An empty TaxonNamespace can be created (with optional) label and Taxon objects added later:

>>> tns = dendropy.TaxonNamespace(label="taxa")
>>> t1 = Taxon("a")
>>> tns.add_taxon(t1)
>>> t2 = Taxon("b")
>>> tns.add_taxon(t2)
>>> tns.add_taxon("c")
>>> tns
<TaxonNamespace 0x106509090 'taxa': [<Taxon 0x10661f050 'a'>, <Taxon 0x10651c590 'b'>, <Taxon 0x106642a90 'c'>]>

Alternatively, an iterable can be passed in as an initializer, and all Taxon objects will be added directly while, for each string, a new Taxon object will be created and added. So, the below are all equivalent to the above:

>>> tns = dendropy.TaxonNamespace(["a", "b", "c"], label="taxa")
>>> taxa = [Taxon(n) for n in ["a", "b", "c"]]
>>> tns = dendropy.taxonnamespace(taxa, label="taxa")
>>> t1 = Taxon("a")
>>> t2 = Taxon("b")
>>> taxa = [t1, t2, "c"]
>>> tns = dendropy.TaxonNamespace(taxa, label="taxa")

If a TaxonNamespace object is passed as the initializer argument, a shallow copy of the object is constructed:

>>> tns1 = dendropy.TaxonNamespace(["a", "b", "c"], label="taxa1")
>>> tns1
<TaxonNamespace 0x1097275d0 'taxa1': [<Taxon 0x109727610 'a'>, <Taxon 0x109727e10 'b'>, <Taxon 0x109727e90 'c'>]>
>>> tns2 = dendropy.TaxonNamespace(tns1, label="2")
>>> tns2
<TaxonNamespace 0x109727d50 'taxa1': [<Taxon 0x109727610 'a'>, <Taxon 0x109727e10 'b'>, <Taxon 0x109727e90 'c'>]>

Thus, while “tns1” and “tns2” are independent collections, and addition/deletion of Taxon instances to one will not effect the other, the label of a Taxon instance that is an element in one will of course effect the same instance if it is in the other:

>>> print(tns1[0].label)
>>> a
>>> print(tns2[0].label)
>>> a
>>> tns1[0].label = "Z"
>>> print(tns1[0].label)
>>> Z
>>> print(tns2[0].label)
>>> Z

In contrast to actual data (i.e., the Taxon objects), alll metadata associated with “tns2” (i.e., the AnnotationSet object, in the TaxonNamespace.annotations attribute), will be a full, independent deep-copy.

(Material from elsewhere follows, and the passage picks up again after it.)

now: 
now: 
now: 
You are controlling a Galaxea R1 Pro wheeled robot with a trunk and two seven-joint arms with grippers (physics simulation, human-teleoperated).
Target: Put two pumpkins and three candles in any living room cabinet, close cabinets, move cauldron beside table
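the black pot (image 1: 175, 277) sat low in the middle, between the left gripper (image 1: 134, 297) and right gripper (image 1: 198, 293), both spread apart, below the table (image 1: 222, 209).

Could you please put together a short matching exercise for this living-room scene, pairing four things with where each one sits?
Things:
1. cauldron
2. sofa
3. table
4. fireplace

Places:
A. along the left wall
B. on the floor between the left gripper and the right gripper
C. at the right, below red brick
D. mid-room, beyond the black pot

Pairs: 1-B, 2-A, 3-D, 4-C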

If what is needed is a true deep-copy of the data of a particular TaxonNamespace object, including copies of the member Taxon instances, then this can be achieved using copy.deepcopy.

>>> import copy
>>> tns1 = dendropy.TaxonNamespace(["a", "b", "c"], label="taxa1")
>>> tns2 = copy.deepcopy(tns1)
__contains__(taxon)[source]

Returns True if Taxon object taxon is in self.

__getitem__(key)[source]

Returns Taxon object with index or slice given by key.

__len__()[source]

Returns number of Taxon objects in this TaxonNamespace.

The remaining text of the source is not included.